Mundo Trump
N unca fue tan perturbadora la prueba de que cualquiera puede ser presidente de los EE.UU. Lo raro es que al régimen político del país donde ocurre eso se le considere una democracia. El «demo», el pueblo, merece otra consideración en cualquier parte, por mucho que en éste caso penda sobre él la terrible sospecha, si hacemos caso a las urnas, de que la mitad de él se identifica con un pichi como Donald Trump. Descartada la posibilidad de que la mitad de los electores norteamericanos no sólo se identifiquen y le voten, sino que sean y piensen (?) como el incalificable magnate neoyorquino (hay cosas que se tienen que descartar si uno no quiere que le de algo), habrá que acudir a los innumerables análisis de los innumerables expertos para tratar de explicarse el triunfo de un ser como el que acaba de hacerse con los destinos del mundo, y también, por cierto, con el código nuclear que pudiera dejarle sin destino ninguno. El problema es que, por muchos análisis que apliquemos al sindiós de un Trump victorioso, o bien el suceso no tiene explicación alguna, o la mente humana (la mente, no lo que hay entre el cuello y la gorra) no es capaz de discernirla, siquiera sea por su sujeción última al instinto de supervivencia.
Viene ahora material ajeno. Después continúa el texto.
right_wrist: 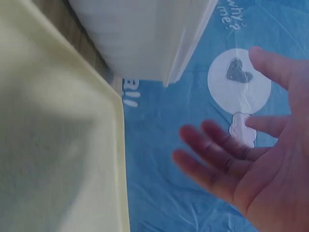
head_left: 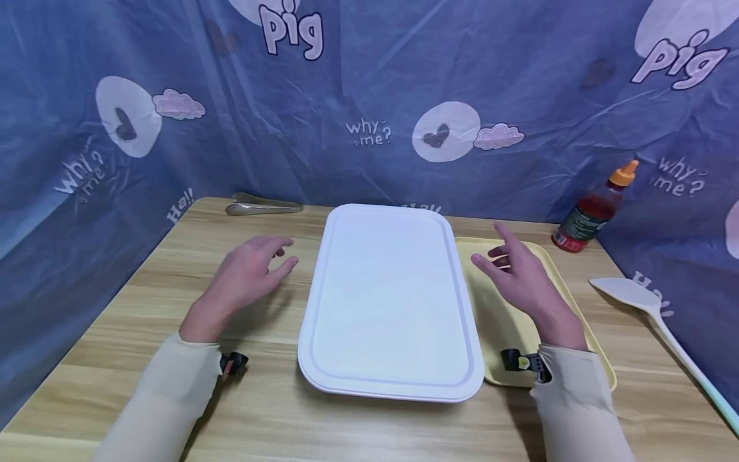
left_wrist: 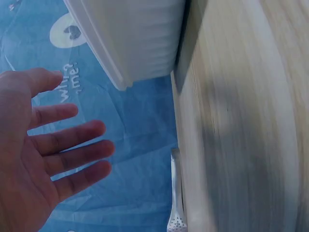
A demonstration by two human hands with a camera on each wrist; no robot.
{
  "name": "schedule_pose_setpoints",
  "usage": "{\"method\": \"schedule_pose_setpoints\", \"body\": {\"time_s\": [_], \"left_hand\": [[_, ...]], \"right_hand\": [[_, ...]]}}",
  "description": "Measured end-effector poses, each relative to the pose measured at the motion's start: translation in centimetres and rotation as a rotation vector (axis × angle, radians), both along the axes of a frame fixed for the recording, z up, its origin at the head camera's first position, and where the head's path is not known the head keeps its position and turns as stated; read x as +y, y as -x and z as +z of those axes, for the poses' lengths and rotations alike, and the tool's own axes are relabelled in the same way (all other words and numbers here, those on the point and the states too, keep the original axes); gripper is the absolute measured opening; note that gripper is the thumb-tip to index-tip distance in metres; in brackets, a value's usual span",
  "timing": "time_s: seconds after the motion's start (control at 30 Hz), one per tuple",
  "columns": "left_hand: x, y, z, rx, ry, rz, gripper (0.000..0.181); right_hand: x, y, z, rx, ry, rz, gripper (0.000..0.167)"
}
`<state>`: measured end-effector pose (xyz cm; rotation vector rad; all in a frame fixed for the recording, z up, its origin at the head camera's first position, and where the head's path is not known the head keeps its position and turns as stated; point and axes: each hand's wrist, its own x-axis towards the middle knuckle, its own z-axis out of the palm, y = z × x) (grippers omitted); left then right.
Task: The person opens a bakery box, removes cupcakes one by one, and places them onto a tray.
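Observation:
A white lidded plastic box (head_left: 392, 301) stands in the middle of the wooden table, its flat lid on top. To its left my left hand (head_left: 245, 273) hovers above the table, fingers spread and loosely bent, touching nothing. On the other side, my right hand (head_left: 519, 276) is held over a pale yellow tray (head_left: 508, 321), apart from both tray and box. Both wrist views show relaxed fingers with nothing in them; the box's ribbed side (left_wrist: 145, 43) appears beyond the left hand. Whatever is inside the box is hidden.
Metal tongs (head_left: 262, 205) lie at the table's back left. A sauce bottle (head_left: 594, 208) with an orange cap stands at the back right. A long-handled white spoon (head_left: 629, 293) lies along the right edge. Blue printed cloth (head_left: 375, 83) surrounds the table's back and sides.

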<state>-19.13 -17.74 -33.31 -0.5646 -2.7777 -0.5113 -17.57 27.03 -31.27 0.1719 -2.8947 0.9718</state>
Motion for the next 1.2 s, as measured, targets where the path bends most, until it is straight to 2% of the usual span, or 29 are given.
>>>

El triunfo electoral de Trump ha sentado, salvo a Putin, a Le Pen y a la mitad del pueblo estadounidense, como un tiro. Pero es que es un tiro. Con un sólo tiro, con una sola bala, la de la mercadotecnia a calzón quitado percutiendo sobre la puerilidad, el miedo y la ignorancia, el racista, sexista, xenófobo y salaz Donald Trump podría cargarse las tímidas flores del progreso del mundo, aquellas que lo harían más justo, más habitable y más solidario. Esta mañana, al levantarnos, nos encontramos de súbito en un mundo completamente Trump.
Hay quienes intentan espantar el miedo o consolarse pensando que el Trump presidente no podrá ser tan energúmeno, tan despiadado, tan orate, como el Trump candidato. No quiero aguarles la fiesta, pero el caballero, por llamarle de algún modo, tendrá a su entera disposición, a su servicio, el Senado, el Congreso, las Fuerzas Armadas y el Tribunal Supremo. Si un triste concejal se cree dios, ¿qué no se creerá con todo eso éste hombre que, encima, ya se creía dios de antes? La Providencia de verdad se apiade de nosotros.